> _TASK PROMPT_:
Pictures are to be dropped. Everything else in the listing gets copied exactly.
____ SUPPLIED INFORMATION
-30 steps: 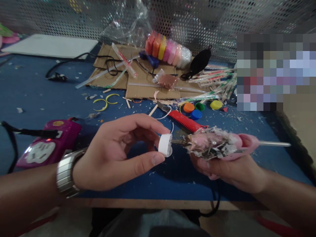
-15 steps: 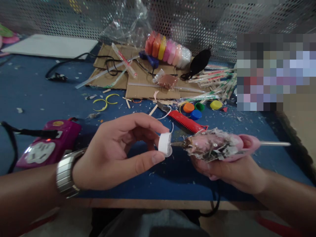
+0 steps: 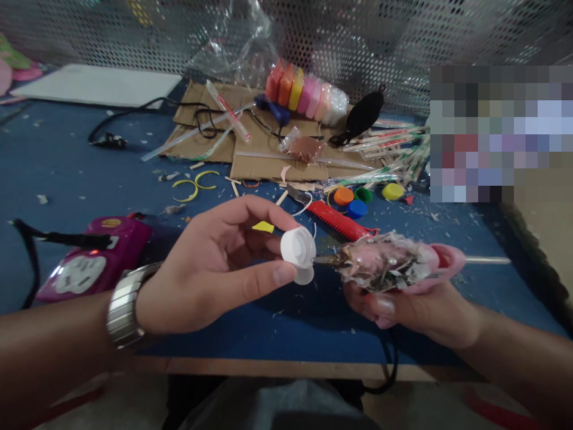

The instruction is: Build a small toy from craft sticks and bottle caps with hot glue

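Note:
Between the thumb and fingers of my left hand [image 3: 224,269] is a white plastic bottle cap [image 3: 298,246], tilted so that its round face shows. A clear round piece hangs at its lower edge. My right hand [image 3: 416,310] grips a pink hot glue gun [image 3: 389,263], its front crusted with dried glue and grey scraps. The metal nozzle points left and meets the cap's right edge; whether it touches, I cannot tell. A glue stick [image 3: 487,260] juts from the gun's back. Behind the hands lies a red-handled cutter knife [image 3: 342,220].
Orange [image 3: 344,196], blue [image 3: 357,208], green and yellow caps lie beyond the knife. A purple power strip [image 3: 101,257] sits at left. Farther back are cardboard [image 3: 268,164], wrapped chopsticks [image 3: 389,143], a bag of coloured clay [image 3: 304,92] and a white board [image 3: 98,83].
My left hand has turned the white cap, so its round face now shows more. The glue stick behind the gun sticks out less. A yellow piece has come into view behind my left fingers.

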`<state>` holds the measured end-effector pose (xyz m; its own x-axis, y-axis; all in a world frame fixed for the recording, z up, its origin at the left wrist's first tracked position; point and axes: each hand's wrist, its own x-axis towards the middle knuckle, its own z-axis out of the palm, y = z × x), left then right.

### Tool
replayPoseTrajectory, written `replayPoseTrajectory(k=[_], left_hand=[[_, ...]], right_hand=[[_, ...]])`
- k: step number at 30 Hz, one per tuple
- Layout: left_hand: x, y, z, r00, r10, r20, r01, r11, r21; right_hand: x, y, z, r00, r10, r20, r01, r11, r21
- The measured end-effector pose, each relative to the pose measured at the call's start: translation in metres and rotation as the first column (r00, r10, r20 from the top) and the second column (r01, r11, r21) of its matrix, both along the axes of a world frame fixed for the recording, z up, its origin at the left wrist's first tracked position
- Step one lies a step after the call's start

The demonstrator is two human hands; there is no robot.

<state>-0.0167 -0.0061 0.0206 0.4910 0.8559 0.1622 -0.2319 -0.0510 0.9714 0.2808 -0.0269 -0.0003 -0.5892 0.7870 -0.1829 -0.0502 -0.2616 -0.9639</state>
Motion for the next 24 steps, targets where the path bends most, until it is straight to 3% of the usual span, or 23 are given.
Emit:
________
> _ANSWER SPACE_:
-30 steps: 
-15 steps: 
+0 steps: 

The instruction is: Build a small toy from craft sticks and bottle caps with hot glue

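Note:
Between the thumb and fingers of my left hand [image 3: 224,269] is a white plastic bottle cap [image 3: 298,246], tilted so that its round face shows. A clear round piece hangs at its lower edge. My right hand [image 3: 416,310] grips a pink hot glue gun [image 3: 389,263], its front crusted with dried glue and grey scraps. The metal nozzle points left and meets the cap's right edge; whether it touches, I cannot tell. A glue stick [image 3: 487,260] juts from the gun's back. Behind the hands lies a red-handled cutter knife [image 3: 342,220].
Orange [image 3: 344,196], blue [image 3: 357,208], green and yellow caps lie beyond the knife. A purple power strip [image 3: 101,257] sits at left. Farther back are cardboard [image 3: 268,164], wrapped chopsticks [image 3: 389,143], a bag of coloured clay [image 3: 304,92] and a white board [image 3: 98,83].
My left hand has turned the white cap, so its round face now shows more. The glue stick behind the gun sticks out less. A yellow piece has come into view behind my left fingers.
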
`<state>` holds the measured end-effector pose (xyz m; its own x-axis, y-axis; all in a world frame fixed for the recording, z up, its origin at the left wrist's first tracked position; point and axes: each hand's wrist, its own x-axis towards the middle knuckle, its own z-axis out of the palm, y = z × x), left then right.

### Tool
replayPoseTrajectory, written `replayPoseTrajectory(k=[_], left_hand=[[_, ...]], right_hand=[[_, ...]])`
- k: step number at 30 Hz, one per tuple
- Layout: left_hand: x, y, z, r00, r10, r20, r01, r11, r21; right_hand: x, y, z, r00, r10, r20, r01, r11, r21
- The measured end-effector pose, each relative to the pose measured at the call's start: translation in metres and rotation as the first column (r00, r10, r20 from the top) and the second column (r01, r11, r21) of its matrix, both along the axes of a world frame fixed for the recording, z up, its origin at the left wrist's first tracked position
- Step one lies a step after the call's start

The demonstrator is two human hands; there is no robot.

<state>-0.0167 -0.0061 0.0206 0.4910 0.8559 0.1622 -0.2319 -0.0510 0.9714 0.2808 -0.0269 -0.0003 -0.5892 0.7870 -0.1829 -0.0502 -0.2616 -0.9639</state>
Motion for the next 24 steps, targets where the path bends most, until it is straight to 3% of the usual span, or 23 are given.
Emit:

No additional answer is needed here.